**About this exercise**
There is one span to output from the data below: the lines starting at the line with "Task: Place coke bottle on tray" and ending at the line with "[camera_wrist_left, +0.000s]". Output it exactly, ends included, nothing more.

**Supplied information**
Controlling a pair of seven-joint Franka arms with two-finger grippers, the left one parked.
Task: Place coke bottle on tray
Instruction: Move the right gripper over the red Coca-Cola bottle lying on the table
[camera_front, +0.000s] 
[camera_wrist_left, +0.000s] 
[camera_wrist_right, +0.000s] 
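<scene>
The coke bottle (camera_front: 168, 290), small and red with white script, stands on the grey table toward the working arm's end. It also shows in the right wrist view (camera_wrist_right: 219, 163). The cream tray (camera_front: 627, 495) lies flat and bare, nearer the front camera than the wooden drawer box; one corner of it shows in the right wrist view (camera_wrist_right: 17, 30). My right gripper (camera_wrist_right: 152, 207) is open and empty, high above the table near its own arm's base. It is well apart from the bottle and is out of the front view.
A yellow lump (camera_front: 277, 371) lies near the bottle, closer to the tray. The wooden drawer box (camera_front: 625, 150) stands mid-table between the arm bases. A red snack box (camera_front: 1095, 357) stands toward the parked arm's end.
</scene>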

**Reply to the exercise**
Task: Place coke bottle on tray
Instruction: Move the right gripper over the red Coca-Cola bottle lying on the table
[camera_front, +0.000s] 
[camera_wrist_left, +0.000s] 

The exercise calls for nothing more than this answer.